The report also calls for fiscal changes, such as keeping the overall annual growth rate for sports' operating expenditures no greater than the overall annual growth rate in the university's operating expenditures. Athletic fund raising, the paper says, should be incorporated into general fund raising efforts.
"None of the proposals by themselves will effect much in intercollegiate athletics, but as a group they will help reintegrate athletics," Tublitz said.
Kretchmar, the Penn State professor, said the ideas in the report are "moderate and reasonable, and have teeth." But he said whether they are carried out depends on what kind of peer pressure is applied by conference commissioners, presidents and even athletics directors who support the efforts.
Tublitz said he would like the reforms to be discussed by individual colleges, conference commissioners and the National Collegiate Athletic Association, which he said already has been presented with many ideas discussed in the report.

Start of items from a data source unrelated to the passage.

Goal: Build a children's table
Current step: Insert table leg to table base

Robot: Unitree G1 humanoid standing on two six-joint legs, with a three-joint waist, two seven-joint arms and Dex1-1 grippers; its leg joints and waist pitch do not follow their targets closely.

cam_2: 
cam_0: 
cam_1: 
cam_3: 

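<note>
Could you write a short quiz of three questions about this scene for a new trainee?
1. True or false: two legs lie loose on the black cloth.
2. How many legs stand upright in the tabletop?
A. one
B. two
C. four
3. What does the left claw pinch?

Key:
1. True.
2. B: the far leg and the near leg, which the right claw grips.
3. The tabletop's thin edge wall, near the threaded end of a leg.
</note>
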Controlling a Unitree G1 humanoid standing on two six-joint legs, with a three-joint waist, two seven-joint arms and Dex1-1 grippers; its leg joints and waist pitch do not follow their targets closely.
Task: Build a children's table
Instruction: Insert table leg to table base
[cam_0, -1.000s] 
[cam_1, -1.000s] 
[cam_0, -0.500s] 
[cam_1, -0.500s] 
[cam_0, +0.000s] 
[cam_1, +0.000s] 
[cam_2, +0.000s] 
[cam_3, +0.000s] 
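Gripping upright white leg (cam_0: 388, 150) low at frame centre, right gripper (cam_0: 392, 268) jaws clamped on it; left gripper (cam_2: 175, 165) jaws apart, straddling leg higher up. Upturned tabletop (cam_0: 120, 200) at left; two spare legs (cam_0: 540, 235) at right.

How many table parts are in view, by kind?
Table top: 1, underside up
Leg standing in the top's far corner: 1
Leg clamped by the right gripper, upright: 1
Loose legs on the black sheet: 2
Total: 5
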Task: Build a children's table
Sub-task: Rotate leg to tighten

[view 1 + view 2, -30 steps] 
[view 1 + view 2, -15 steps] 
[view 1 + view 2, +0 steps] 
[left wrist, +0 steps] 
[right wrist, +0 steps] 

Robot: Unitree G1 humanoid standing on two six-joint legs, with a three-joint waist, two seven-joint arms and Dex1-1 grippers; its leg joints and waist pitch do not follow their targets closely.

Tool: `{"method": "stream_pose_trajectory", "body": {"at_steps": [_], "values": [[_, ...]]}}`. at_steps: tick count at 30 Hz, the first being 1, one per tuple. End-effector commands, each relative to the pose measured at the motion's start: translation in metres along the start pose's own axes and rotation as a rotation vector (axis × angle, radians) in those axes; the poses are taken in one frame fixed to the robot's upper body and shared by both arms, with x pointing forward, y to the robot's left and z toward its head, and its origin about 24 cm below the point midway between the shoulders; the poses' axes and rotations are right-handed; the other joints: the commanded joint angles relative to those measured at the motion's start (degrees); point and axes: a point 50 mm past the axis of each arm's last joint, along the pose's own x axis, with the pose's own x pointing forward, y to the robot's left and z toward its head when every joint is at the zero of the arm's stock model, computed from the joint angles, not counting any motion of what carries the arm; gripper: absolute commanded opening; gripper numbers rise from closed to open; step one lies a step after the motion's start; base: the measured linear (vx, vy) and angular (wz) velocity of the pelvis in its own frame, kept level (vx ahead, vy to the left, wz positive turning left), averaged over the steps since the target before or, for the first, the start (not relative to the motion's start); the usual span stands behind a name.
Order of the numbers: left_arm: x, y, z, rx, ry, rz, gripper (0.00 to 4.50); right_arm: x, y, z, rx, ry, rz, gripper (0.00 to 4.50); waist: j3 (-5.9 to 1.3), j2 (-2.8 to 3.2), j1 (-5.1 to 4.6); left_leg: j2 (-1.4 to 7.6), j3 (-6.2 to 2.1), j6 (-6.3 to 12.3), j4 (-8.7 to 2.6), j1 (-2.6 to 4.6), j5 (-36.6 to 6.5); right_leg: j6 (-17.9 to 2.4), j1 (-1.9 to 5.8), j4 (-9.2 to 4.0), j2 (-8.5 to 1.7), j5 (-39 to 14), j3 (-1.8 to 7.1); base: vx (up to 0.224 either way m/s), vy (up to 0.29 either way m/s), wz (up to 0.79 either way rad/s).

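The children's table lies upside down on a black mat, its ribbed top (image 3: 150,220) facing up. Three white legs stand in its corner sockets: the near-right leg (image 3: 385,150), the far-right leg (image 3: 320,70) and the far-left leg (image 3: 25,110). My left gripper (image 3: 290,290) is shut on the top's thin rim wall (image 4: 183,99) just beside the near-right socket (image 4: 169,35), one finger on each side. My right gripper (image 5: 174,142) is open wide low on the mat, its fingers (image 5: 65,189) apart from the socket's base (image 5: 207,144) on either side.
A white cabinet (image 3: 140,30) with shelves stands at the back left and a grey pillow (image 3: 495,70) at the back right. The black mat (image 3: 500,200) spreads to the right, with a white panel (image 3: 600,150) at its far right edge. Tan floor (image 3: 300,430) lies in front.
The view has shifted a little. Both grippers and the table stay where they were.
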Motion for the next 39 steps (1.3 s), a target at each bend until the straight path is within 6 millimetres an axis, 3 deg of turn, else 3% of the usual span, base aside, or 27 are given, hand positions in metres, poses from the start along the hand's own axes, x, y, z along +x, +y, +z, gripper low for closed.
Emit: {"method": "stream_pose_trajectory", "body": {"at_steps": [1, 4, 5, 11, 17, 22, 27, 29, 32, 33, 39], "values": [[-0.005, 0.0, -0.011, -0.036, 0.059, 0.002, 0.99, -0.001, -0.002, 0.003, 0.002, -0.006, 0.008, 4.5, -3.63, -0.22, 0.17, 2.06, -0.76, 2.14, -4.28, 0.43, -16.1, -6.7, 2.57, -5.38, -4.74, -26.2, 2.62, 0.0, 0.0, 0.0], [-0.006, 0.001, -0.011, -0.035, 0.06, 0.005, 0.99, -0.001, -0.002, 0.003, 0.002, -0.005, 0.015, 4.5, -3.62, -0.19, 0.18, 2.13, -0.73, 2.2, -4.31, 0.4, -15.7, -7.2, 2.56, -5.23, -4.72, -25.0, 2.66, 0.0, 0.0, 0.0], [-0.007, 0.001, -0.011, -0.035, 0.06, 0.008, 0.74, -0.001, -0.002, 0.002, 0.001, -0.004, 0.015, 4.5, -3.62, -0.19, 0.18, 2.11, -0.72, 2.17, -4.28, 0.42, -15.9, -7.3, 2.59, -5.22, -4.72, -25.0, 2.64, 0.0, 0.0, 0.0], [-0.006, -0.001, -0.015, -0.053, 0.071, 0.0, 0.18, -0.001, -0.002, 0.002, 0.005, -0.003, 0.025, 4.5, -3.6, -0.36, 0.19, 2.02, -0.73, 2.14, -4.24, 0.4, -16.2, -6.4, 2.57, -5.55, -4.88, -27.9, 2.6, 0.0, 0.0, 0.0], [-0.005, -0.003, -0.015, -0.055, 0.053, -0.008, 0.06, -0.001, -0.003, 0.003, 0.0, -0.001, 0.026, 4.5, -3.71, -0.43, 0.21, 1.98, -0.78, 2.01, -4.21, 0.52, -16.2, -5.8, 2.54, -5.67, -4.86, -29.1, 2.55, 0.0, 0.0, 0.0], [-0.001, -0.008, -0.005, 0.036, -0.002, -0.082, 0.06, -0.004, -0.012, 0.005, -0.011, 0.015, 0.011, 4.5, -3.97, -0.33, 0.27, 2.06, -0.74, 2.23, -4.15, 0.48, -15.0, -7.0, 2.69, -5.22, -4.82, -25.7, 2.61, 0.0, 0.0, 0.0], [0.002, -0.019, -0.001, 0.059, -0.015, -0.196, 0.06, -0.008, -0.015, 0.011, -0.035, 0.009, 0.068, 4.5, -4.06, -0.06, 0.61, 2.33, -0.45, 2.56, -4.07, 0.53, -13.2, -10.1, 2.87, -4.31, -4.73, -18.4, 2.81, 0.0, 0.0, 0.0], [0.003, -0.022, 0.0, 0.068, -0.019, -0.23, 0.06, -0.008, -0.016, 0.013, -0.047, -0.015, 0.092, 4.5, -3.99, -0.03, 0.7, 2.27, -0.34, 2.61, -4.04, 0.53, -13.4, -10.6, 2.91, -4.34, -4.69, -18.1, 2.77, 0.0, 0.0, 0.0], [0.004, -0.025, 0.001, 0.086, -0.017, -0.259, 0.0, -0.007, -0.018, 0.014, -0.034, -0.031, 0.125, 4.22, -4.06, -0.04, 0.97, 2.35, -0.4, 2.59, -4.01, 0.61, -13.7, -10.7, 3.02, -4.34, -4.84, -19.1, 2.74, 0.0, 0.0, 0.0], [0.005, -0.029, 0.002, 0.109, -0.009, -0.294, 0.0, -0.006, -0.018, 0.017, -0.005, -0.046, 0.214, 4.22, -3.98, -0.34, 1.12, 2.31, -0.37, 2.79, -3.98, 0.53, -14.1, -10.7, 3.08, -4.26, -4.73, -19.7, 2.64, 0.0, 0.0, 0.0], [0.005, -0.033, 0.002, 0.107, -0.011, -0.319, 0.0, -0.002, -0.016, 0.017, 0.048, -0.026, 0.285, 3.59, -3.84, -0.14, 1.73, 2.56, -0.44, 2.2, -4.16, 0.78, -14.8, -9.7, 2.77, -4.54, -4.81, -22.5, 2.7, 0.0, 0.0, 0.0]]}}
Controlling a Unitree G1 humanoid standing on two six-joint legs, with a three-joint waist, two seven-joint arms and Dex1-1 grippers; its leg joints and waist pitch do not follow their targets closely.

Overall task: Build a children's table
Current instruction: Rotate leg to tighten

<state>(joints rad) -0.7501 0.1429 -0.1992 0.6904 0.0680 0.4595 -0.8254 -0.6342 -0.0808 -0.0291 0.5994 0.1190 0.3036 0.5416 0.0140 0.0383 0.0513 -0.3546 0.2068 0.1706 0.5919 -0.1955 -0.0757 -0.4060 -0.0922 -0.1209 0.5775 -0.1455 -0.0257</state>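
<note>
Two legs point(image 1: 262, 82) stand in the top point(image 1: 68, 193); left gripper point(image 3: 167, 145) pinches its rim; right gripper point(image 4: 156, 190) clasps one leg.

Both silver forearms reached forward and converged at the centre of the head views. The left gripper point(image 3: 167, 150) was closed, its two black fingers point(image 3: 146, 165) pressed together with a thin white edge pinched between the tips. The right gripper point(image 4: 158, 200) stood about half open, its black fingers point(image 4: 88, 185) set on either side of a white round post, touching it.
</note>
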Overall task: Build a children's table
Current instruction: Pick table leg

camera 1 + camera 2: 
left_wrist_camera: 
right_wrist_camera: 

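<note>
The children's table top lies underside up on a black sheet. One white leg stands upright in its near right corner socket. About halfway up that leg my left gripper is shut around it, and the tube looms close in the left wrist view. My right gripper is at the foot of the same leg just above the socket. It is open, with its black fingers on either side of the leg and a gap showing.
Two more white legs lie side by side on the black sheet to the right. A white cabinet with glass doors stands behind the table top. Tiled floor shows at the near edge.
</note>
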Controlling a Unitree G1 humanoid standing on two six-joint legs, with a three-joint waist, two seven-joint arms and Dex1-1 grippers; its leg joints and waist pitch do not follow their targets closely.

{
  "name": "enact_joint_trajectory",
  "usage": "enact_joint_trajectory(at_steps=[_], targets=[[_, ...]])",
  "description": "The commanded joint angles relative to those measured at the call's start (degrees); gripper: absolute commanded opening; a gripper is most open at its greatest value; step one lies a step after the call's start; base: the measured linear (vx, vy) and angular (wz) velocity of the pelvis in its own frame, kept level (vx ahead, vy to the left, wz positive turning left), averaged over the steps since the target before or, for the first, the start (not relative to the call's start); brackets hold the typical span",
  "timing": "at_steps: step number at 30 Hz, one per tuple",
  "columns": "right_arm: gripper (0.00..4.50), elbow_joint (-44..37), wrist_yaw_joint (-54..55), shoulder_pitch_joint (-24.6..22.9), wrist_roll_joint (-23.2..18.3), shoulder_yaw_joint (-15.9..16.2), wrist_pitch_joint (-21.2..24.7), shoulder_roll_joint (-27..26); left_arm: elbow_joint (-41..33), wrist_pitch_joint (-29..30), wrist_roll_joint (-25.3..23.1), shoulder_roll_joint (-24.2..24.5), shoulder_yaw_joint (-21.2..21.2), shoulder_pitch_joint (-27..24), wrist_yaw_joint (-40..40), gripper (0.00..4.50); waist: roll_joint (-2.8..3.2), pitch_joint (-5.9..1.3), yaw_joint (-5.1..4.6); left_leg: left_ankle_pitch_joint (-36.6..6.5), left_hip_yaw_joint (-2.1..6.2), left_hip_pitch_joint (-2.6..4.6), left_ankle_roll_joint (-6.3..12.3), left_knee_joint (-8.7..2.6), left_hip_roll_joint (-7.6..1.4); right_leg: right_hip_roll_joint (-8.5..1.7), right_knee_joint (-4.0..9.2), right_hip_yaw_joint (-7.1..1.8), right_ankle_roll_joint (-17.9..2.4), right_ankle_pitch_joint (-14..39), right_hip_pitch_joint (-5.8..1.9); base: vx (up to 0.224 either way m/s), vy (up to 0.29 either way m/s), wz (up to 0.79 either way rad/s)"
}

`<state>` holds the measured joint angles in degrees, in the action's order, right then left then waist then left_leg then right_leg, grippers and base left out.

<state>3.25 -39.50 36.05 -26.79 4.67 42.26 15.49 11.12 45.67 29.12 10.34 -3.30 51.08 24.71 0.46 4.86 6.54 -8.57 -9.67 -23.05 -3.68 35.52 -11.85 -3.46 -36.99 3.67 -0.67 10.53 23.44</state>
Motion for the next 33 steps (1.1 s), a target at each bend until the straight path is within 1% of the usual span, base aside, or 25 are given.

Kevin Lennon, vice president for member services at the NCAA, said the association plans to take parts of the proposal to its members for discussions and votes. While not directly commenting on the proposal for a Campus Athletic Board, Lennon said he is encouraged by the amount of faculty engagement in intercollegiate sports reform.
"There's a critical role for faculty to play," he said. "They've been a part of the process for a long time."
David Ridpath, executive director of the Drake Group and an assistant professor of sports administration at Mississippi State University, said he isn't optimistic that the NCAA will adopt COIA's reforms through the governance process. The association, he said, has left similar proposals on the shelves.
Ridpath said the faculty involvement proposals are some of the most important in the paper.
"Having tenured faculty in a position to actually establish and influence policy, without the threat of retaliation, bodes well for better faculty involvement and oversight. If established, however, these boards must have the ability and authority to check and balance the athletic department and the president with regard to athletic issues -- just as the faculty senate does.
"Clearly the (faculty athletic representatives) on each campus has either abandoned the established mission and fallen in with the athletic machine, or he/she does not care. A faculty athletics board may mitigate some of these issues."
Ridpath added that while the paper doesn't go far enough in calling for a return to freshman ineligibility, it does deal with key issues, such as changes to how academic advising works and when games are scheduled.